Are you sure kernel build was completed successfully? Can you paste several last lines from `make -DNO_KERNELCLEAN buildkernel KERNCONF=MYKERNEL`?


----------



## Erratus (Feb 22, 2009)

crsd said:
			
		

> `make -DNO_KERNELCLEAN buildkernel KERNCONF=MYKERNEL`?

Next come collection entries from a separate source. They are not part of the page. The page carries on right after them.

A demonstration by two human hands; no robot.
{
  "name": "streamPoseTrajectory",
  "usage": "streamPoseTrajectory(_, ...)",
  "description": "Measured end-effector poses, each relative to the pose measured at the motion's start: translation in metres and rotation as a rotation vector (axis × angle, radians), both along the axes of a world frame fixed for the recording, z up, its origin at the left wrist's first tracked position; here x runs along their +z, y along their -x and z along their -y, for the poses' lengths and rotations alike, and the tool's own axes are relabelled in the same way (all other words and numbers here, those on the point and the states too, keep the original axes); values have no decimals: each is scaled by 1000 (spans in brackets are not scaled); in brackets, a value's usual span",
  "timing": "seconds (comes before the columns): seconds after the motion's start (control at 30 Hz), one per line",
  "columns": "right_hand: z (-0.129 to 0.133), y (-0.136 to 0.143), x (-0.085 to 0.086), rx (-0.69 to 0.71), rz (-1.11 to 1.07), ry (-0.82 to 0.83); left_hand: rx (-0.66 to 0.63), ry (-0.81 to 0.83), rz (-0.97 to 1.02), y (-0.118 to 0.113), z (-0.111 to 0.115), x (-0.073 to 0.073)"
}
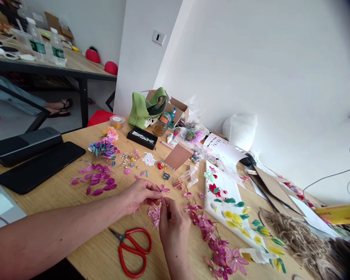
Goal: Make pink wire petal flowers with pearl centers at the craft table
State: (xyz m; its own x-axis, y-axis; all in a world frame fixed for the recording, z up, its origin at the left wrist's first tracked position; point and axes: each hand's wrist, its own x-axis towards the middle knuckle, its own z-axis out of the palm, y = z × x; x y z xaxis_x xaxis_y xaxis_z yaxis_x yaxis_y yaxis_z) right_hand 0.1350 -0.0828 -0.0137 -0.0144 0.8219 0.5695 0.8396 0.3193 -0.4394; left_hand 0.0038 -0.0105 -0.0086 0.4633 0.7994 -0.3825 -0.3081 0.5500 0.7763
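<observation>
A small pink flower (162,189) is pinched between the thumb and fingers of my left hand (142,195). Just below it, my right hand (173,219) is closed at the underside of the flower, where a stem or wire would be; what its fingertips grip is too small to make out. Loose pink petals (154,215) lie on the wooden table (99,237) under my hands. Red-handled scissors (134,249) rest in front of me, blades pointing to the left. Finished-looking pink flowers (212,237) are strewn to the right of my right hand.
Magenta petals (97,177) and a multicoloured flower bunch (103,147) lie to the left, beside a black phone-like slab (41,165). A white foam board (221,190) holds red and yellow flowers. Farther back are a black tray (142,137), a green bag (140,111) and a jar (162,123).
</observation>
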Motion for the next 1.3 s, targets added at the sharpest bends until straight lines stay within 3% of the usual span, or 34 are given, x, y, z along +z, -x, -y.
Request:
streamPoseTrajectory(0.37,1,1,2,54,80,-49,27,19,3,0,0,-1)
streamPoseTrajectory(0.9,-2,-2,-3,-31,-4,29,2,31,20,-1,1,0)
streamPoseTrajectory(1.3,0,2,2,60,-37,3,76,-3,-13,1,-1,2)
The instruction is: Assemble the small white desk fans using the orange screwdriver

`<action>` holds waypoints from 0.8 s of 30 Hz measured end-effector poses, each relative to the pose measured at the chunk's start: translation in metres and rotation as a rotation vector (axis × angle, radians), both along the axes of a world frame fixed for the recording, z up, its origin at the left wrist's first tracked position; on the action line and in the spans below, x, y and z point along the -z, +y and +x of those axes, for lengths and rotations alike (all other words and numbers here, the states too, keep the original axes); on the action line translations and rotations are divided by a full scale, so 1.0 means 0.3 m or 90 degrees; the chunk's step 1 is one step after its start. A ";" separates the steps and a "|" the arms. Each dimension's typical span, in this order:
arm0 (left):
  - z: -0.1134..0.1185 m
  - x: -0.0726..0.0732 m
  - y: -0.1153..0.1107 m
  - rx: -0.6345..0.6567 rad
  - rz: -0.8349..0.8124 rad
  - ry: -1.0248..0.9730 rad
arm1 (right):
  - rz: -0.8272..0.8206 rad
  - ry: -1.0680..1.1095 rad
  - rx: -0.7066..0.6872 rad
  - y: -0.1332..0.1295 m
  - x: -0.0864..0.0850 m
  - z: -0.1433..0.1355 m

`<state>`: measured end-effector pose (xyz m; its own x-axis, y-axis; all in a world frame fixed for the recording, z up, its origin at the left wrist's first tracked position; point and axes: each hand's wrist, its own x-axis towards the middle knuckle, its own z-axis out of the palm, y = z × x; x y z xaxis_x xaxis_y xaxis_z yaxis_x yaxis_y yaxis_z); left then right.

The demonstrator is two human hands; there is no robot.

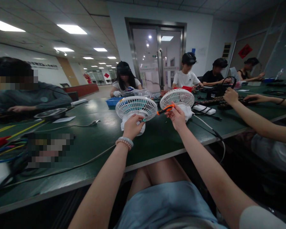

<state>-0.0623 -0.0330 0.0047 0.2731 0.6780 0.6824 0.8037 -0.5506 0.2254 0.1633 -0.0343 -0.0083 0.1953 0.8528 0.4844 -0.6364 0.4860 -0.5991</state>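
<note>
Two white fans stand on the green table (157, 143), which reaches out from the wearer's lap, with twelve o'clock straight ahead. The left fan (136, 107) is at twelve o'clock and the right fan (177, 96) at one, both with their round grilles facing up at a tilt.

The left hand (133, 126) is at the white base of the left fan, its thumb and fingers pinched narrow on a small green piece (143, 120); what that piece belongs to is too small to tell. The right hand (176, 117) grips an orange-and-black tool (165, 109) in front of the right fan, the tool's far end aimed at nine o'clock, close to the left fan's rim. Whether they touch, I cannot tell.

A blue tray (112, 102) lies at eleven o'clock, behind the left fan. Between one and two o'clock is a white box (204, 109) with dark bands, near a white cable (205, 123). Across the table, a person (125, 79) in white gloves sits towards eleven o'clock.
</note>
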 end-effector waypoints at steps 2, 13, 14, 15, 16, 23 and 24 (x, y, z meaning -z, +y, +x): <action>-0.002 0.000 -0.001 -0.004 -0.002 0.004 | 0.002 -0.006 0.005 0.006 0.004 0.000; 0.002 -0.007 -0.008 -0.017 -0.007 0.010 | 0.021 -0.100 0.108 0.010 0.011 0.004; 0.002 -0.007 -0.008 -0.016 -0.007 0.010 | 0.015 -0.107 0.116 0.011 0.013 0.004; 0.002 -0.006 -0.007 -0.016 -0.006 0.011 | 0.010 -0.113 0.122 0.014 0.015 0.004; 0.002 -0.006 -0.007 -0.016 -0.005 0.011 | 0.005 -0.117 0.124 0.017 0.017 0.004; 0.003 -0.005 -0.010 -0.016 0.001 0.015 | -0.014 -0.074 0.074 0.020 0.015 0.001; 0.003 -0.006 -0.010 -0.018 0.000 0.018 | -0.016 -0.066 0.057 0.016 0.011 0.001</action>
<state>-0.0613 -0.0361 0.0065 0.2723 0.6861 0.6747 0.8251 -0.5273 0.2032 0.1637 -0.0297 -0.0116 0.2220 0.8461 0.4846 -0.5250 0.5225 -0.6718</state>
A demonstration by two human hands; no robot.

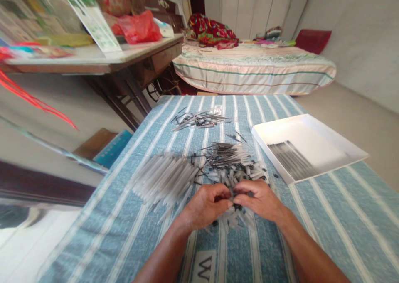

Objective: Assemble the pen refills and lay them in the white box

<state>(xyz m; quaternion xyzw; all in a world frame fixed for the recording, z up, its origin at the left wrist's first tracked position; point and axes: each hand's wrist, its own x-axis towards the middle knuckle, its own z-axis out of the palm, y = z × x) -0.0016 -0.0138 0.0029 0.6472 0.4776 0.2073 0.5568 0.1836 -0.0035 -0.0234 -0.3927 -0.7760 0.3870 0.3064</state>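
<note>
My left hand [209, 205] and my right hand [261, 200] meet near the middle of the table, each with thumb and fingers pinched together. Whatever lies between the fingertips is too small and blurred to name. Right under and behind them is a heap of small translucent and black pieces [229, 175], like pen caps or fittings. Just beyond that lies a bundle of thin dark rods [222, 152] with pale ends, resembling pen refills. To the left of my left hand, many frosted translucent tubes [165, 177], like pen barrels, lie side by side.
A shallow white box [327, 143] at the right holds a row of dark-cored tubes [293, 160]. Farther back sits a loose pile of thin sticks [202, 119]. A striped blue cloth [131, 233] covers the table. A cluttered desk [112, 67] stands left, a bed [255, 69] behind.
</note>
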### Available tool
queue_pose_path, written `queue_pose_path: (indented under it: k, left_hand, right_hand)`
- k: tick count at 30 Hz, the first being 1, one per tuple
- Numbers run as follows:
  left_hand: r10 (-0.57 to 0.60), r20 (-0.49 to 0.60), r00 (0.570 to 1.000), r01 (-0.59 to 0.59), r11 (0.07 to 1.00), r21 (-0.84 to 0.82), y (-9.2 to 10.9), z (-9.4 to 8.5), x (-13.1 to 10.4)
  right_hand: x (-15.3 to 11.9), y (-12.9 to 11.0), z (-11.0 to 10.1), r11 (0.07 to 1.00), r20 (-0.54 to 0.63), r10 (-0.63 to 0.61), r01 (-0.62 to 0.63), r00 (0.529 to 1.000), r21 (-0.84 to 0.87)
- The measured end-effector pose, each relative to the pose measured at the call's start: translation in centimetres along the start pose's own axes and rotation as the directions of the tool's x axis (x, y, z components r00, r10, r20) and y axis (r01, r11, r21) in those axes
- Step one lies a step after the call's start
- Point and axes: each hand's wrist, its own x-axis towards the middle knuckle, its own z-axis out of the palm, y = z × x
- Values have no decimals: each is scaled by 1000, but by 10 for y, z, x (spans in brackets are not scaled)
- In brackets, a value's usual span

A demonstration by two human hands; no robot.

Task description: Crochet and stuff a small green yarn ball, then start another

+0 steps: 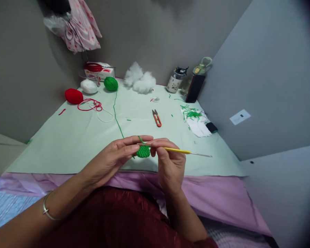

Have done. Thanks for the very fast answer.
Build takes several hours. Can you please explain in meantime what _make -DNO_KERNELCLEAN _ means?


----------



## crsd (Feb 22, 2009)

from /usr/src/Makefile.inc1:
-DNO_KERNELCLEAN do not run ${MAKE} clean in ${MAKE} buildkernel

so it shouldn't really rebuild anything, just re-link the kernel if compile was successful previously.


----------



## graudeejs (Feb 22, 2009)

you can add KERNCONF=mykernname to /etc/make.conf
next time you build kernel you won't need to specify KERNCONF manually


----------



## Erratus (Feb 22, 2009)

make -DNO_KERNELCLEAN buildkernel KERNCONF=MYKERNEL
did run for an hour or so, but far less as first run.

A reason for the problem could be that /usr had no free space left. 

Make installkernel and make installworld finished with no errors after freeing some space on /usr. 

Many thanks for quick responses.


----------